İşeri, “Uçak krizinde, NATO Türkiye’nin arkasında sağlam durmayabilirdi. Böyle bir risk alındı. Ancak şu anda geldiğimiz nokta gösteriyor ki NATO, bunu kendisine ve sınırlarına yapılmış bir tecavüz olarak nitelendirdi. O yönüyle, Türkiye’nin bazı dönemlerdeki anti Batı söyleminin yeri olmadığı görüldü ve tekrar yönümüz Batı’ya çevrildi. Bu açıdan da son gelişmeler önemli. NATO ve ABD Başkanı Obama’nın diyalog çağrıları da önemli, Türkiye ile Rusların diyalog kurmaması da onlar açısından çok olumlu bir resim ortaya koymuyor. Çünkü IŞİD ile Rusya’sız bir mücadele mümkün görünmüyor” şeklinde konuştu.
Yalnızca rüzgarla iki kat enerji üretebiliriz.
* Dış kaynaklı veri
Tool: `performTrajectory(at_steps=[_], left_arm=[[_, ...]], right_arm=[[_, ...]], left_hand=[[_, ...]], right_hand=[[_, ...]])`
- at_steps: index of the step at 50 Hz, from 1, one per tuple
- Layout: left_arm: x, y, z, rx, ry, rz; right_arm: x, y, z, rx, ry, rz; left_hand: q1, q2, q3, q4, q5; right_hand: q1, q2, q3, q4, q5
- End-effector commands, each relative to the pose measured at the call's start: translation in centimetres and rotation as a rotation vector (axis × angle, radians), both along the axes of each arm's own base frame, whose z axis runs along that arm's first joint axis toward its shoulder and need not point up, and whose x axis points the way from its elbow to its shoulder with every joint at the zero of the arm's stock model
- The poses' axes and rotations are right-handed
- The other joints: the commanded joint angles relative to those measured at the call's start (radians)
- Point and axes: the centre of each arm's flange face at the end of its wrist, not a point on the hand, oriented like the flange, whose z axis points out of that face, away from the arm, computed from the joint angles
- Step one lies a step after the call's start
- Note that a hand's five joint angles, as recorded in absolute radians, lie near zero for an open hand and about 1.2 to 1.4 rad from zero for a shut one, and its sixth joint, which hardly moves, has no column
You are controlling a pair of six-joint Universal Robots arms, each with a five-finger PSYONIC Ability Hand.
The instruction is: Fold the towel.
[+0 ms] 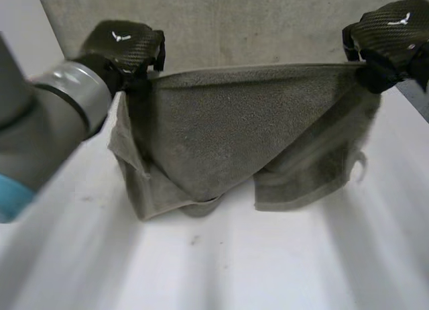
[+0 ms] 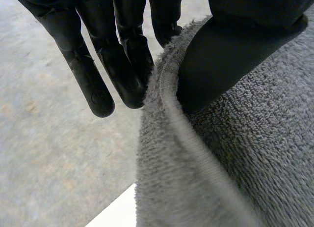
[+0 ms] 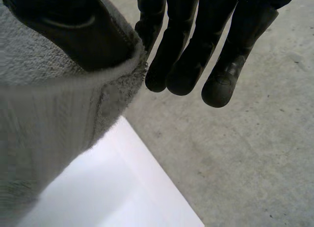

Yrd. Doç. Dr. Nurdan Yıldırım Özcan
Türkiye için enerji arz güvenliğinin sağlanması, enerjideki ithalat bağımlılığı ve cari açığın azaltılması bakımından yerli kaynaklar ile yenilenebilir enerjinin büyük önem taşıdığını belirten Enerji Sistemleri Mühendisliği Bölümü Öğretim Üyesi Yrd. Doç. Dr. Nurdan Yıldırım Özcan ise, “Türkiye, yılda tüketilen elektriğin iki mislini rüzgardan elde etme potansiyeline sahip bir ülke. Bu yalnızca karadaki rüzgar potansiyeli, Danimarka’daki gibi denizde rüzgar santralleri kurulursa bu rakam daha da fazla. Son zamandaki büyük artışa karşın bu potansiyelin henüz yüzde 5’i bile kullanılamıyor. Türkiye’de mevcut hidrolik enerji potansiyelinin yarısından azı, rüzgar ve jeotermal enerji potansiyelinin ise çok azı kullanılıyor. Asıl enerji potansiyeline sahip olduğumuz güneş enerjisinde ise yeni yeni yatırımlar yapılmaya başlandı” dedi.